(To do) In the listing below, find the line with "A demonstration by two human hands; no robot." and the line with "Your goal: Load". Repeat those two lines and all lines between them exactly.

┄┄┄┄┄┄

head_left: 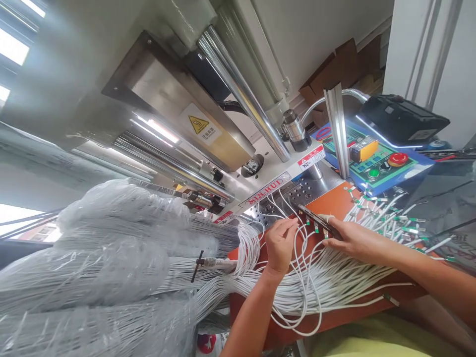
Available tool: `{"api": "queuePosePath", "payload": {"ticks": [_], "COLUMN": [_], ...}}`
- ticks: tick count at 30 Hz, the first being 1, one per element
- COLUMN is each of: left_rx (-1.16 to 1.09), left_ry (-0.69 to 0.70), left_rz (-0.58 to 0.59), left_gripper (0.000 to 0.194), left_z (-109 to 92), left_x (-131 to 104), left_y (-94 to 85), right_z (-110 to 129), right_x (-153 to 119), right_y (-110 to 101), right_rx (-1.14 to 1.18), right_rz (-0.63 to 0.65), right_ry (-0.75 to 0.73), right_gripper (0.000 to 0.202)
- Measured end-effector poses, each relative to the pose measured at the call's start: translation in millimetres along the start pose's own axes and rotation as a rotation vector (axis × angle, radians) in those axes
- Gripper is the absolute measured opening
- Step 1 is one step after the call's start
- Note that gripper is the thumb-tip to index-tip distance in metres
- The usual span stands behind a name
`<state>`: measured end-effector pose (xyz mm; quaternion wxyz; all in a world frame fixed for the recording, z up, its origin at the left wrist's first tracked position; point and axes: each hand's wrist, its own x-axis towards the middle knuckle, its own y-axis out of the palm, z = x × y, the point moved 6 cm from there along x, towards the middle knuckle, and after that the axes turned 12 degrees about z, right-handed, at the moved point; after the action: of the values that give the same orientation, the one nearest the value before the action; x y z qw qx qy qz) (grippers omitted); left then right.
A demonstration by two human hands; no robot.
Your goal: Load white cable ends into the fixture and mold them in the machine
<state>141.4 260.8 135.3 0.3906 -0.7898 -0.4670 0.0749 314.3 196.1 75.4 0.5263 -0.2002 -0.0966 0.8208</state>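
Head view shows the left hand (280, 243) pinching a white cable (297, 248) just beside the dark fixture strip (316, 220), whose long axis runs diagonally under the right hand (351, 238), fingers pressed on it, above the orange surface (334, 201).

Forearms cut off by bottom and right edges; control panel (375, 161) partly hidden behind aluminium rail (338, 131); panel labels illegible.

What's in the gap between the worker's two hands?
In the head view, thin white cables with green-tipped ends cross the orange board between the left hand and right hand.
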Motion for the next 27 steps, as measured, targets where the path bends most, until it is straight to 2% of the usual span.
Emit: {"api": "queuePosePath", "payload": {"ticks": [5, 8, 14, 18, 27], "left_rx": [0.042, 0.094, 0.098, 0.097, 0.105], "left_ry": [0.018, 0.002, 0.004, 0.035, 0.099], "left_rz": [0.097, 0.116, 0.105, 0.11, 0.093], "left_gripper": [0.009, 0.011, 0.012, 0.013, 0.014], "left_z": [11.7, 19.9, 27.6, 27.2, 23.8], "left_x": [12.8, 17.3, 17.9, 17.3, 15.4], "left_y": [17.3, 23.5, 25.4, 26.9, 27.6], "right_z": [-1.4, -1.0, -4.4, -0.2, 4.5], "right_x": [-0.5, -0.6, 0.9, -1.0, -3.7], "right_y": [-2.0, -1.8, 0.3, -1.4, -4.9], "right_rx": [0.038, 0.043, 0.043, 0.076, 0.065], "right_rz": [-0.003, 0.009, 0.026, 0.039, 0.059], "right_ry": [-0.014, -0.028, -0.021, -0.042, -0.027], "right_gripper": [0.052, 0.048, 0.043, 0.046, 0.034]}}
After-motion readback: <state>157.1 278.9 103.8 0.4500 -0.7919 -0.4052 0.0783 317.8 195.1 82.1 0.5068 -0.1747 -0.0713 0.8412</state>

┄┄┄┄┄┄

(Output below)
A demonstration by two human hands; no robot.
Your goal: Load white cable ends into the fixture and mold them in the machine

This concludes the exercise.